Description of the task:
Reprint the whole of the data exactly.

Exercise data:

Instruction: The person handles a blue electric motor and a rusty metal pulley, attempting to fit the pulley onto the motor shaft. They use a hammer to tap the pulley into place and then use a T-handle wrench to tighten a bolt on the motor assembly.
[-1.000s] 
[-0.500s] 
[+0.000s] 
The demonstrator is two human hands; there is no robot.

Solution to the problem:
Instruction: The person handles a blue electric motor and a rusty metal pulley, attempting to fit the pulley onto the motor shaft. They use a hammer to tap the pulley into place and then use a T-handle wrench to tighten a bolt on the motor assembly.
[-1.000s] 
[-0.500s] 
[+0.000s] 
The demonstrator is two human hands; there is no robot.

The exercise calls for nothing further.